Posted by debito on May 24th, 2009
Hi Blog. As a tangent for this Sunday, consider this degree of open-mindedness: a major cultural institution being run by a foreigner. It’s a little tough to see this happening in Japan. But one can hope. Those out there who know domestic institutions here being run by NJ, please let us know.
Gotta love the stereotypes also being perpetuated by this article as well. Ah well. It’s a cultural thing, I guess. Arudou Debito in Sapporo
Seeing Japan from US — through Japanese eyes
by Shaun Tandon
NEW YORK, May 4, 2009 (AFP) – As Japanese culture seeps into the American mainstream, a key US institution devoted to Japan has crossed a threshold — its new head is Japanese. And he is out to make sure Japan’s influence gets noticed.
Motoatsu Sakurai, a former executive and ambassador, took over last month as president of the Japan Society — founded in 1907 by members of New York high society intrigued by a nation then completely foreign to most Americans.
He conceded that his appointment presented an intriguing cross-cultural question — while plenty of Japanese and Americans study each other’s country, how does a Japanese lead Americans in their dealings with Japan?
”I don’t think it would be unnatural,” Sakurai said with Japanese understatement when asked whether it made sense for a Japanese to run the Japan Society.
”In many ways, Japanese and Americans see the same things in a different way,” he told AFP.
”I think it is good for the Japan Society — since its inception an American institution — to have an injection of new ideas, especially as the Japanese are one partner in this bilateral relationship.”

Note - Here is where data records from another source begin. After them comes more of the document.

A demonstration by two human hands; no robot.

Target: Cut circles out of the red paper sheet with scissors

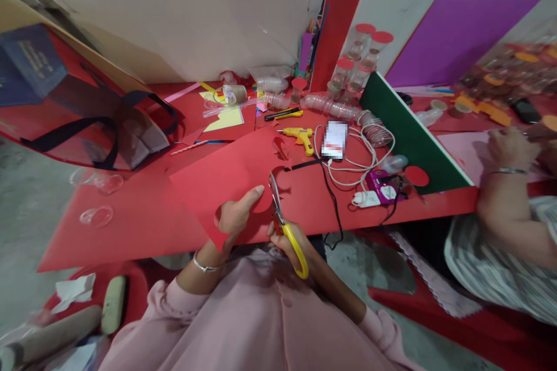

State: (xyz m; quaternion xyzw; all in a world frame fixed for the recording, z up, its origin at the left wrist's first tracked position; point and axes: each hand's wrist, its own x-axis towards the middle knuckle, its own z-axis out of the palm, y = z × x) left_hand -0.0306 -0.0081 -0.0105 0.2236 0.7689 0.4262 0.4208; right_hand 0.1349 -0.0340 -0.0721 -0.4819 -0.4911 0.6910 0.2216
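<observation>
My left hand (235,214) grips a large sheet of red paper (217,173), its thumb lying on top near a curved cut-out. In my right hand (289,240) is a pair of scissors (292,249) with yellow handles, the fingers wrapped around them. The blades point away from me and meet the sheet's right edge, where the paper has rounded cuts. Some of my right fingers are hidden behind the handles. Just beyond the sheet lies a yellow glue gun (300,138), with a box cutter (284,114) behind it.
A phone (334,139) on a white cable lies right of the glue gun, near a purple power adapter (383,186). A green divider (409,133) separates a co-worker's arm (505,179). Stacked clear plastic cups (331,107) lie at the back. A red bag (87,98) stands left.
</observation>
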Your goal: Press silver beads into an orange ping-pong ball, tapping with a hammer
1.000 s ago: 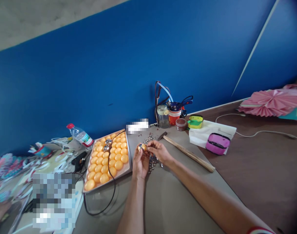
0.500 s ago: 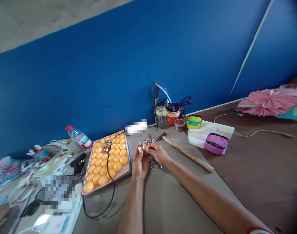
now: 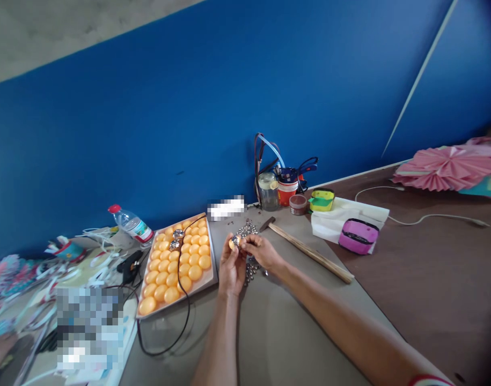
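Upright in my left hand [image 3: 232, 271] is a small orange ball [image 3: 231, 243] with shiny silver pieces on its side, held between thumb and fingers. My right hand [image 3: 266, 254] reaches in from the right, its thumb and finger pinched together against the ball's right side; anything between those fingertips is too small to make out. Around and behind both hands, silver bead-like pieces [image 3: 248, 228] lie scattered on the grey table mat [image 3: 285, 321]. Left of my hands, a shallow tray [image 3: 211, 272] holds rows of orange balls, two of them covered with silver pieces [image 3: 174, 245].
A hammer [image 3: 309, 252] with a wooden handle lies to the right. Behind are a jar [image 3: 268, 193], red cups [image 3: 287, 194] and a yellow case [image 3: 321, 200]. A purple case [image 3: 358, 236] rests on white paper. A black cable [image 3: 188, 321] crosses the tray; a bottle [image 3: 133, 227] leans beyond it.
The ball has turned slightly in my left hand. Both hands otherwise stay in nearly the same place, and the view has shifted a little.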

At a time when a growing number of Americans are interested in China, Sakurai sees his role as pointing out to the US public the Japanese lurking in their day-to-day lives.
The Japan Society’s latest exhibition, which organizers say has drawn a large turnout, features quintessentially Japanese “manga” cartoons, but also a room of video-game machines from Pac-Man to Nintendo immediately familiar to most Americans under 40.
”Much of the Japanese creativity has been, so to speak, embedded into American society,” Sakurai said. “Japanese things are rampant, but people are not aware that they’re Japanese.”
The Japan Society, a stone’s throw from the United Nations in a sleek building with an indoor waterfall and other Japanese touches, holds a variety of artistic performances and lectures, besides offering language instruction.
”Whenever I’m asked at colleges to give speeches, the majority of students come simply because they like manga,” he said. “I don’t know whether that will connect into a broader interest in Japan, but first at least you have to increase the audience.”
Sakurai, who turns 65 this month, spent more than 40 years in the private sector, rising to be chief executive of Mitsubishi International Corp., before serving as Japan’s consul general in New York.
David Heleniak, vice chairman of Wall Street giant Morgan Stanley and a board member of the Japan Society, said Sakurai was chosen on his merits.
”This was not a political statement saying, ‘Gosh, what an amazing thing, we’re picking a Japanese as the head of the Japan Society,’” Heleniak said. “New York is an international city so nationality doesn’t matter.”
Sakurai will have a tough job on the financial front. Like many non-profits, the Japan Society has watched its endowment dwindle due to the economic crisis. It has cut back one-quarter of staff to about 45 full-time employees now.
About one-third of the staff is Japanese. Sakurai said one of his missions will be to encourage them to speak up more, as Americans by nature are more assertive.
But he doubted he would suddenly shake up the organization.
”I’m Japanese, and as you know the Japanese don’t make very hasty decisions,” he said with a hearty laugh.